Thoughts on making hail compilation more offline friendly?

I’m trying to build hail in an environment where I don’t have access to the public internet, and have run into some issues. There are a few places in the makefile where hail pulls specific versions of header-only libraries (i.e libsimdpp and Catch) from your own private mirrors. I feel like the usual move is to either 1) give users a chance to provide those deps themselves before fetching them on their behalf or 2) just stick them in the release tarball before you cut a release. I get the desire to not put that stuff in version control, but if you aren’t going to let the user opt out of using those specific deps, shouldn’t they be in the release(s)?
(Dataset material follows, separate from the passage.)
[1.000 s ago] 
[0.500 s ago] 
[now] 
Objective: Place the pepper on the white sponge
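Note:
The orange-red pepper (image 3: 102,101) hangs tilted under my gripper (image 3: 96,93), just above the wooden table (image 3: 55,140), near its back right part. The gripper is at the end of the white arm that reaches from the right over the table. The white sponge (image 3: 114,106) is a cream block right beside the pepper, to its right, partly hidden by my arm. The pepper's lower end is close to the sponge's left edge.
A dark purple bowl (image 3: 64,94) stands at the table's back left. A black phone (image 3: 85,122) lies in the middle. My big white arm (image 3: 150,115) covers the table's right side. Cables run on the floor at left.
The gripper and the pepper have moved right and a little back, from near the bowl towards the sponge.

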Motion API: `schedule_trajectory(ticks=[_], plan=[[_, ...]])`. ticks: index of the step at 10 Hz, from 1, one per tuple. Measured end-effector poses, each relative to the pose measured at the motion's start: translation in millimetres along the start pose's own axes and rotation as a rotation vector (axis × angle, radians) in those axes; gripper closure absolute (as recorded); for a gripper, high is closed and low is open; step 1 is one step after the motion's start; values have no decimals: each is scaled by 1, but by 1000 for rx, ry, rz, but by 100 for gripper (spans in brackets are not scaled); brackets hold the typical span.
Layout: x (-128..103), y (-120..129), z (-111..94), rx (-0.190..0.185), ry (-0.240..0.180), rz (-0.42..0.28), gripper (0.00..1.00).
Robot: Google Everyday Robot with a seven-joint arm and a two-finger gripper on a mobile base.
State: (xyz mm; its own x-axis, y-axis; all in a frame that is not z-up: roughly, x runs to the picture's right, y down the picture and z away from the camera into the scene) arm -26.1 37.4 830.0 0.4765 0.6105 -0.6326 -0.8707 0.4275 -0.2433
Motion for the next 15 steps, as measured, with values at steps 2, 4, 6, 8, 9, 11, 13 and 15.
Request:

If I made a pull request would that be of interest to anyone else?

Same goes for elasticsearch, but it might also be cool if I could just build hail without it.

1 Like

Hey @CreRecombinase !

My apologies for your difficulties compiling Hail without access to the public internet!

If you place a libsimdpp-2.1 tar file, catch.hpp, and elasticsearch respectively at: hail/src/main/c/libsimdpp-2.1.tar.gz, hail/src/main/resources/include/catch.hpp, and libs/elasticsearch-spark-30_2.12-8.0.0-SNAPSHOT-custom-hail-spark311.jar, then the Makefiles should recognize those files existence and not try to download them. If that’s not working, then I can look into fixing that. If there are more standard ways to support user-supplied files, I’d be happy to support that too.

Ah, interesting, you’re referring to these GitHub “releases,” right?. Those files are automatically generated by GitHub directly from our repository. AFAIK, I can’t modify those directly. I suppose we could generate a distinct tar/zip with the dependencies included. Does that satisfy your needs?

While I welcome PRs, our CI system is locked down for security reasons. As such, external contributions, particularly to the build system, are difficult.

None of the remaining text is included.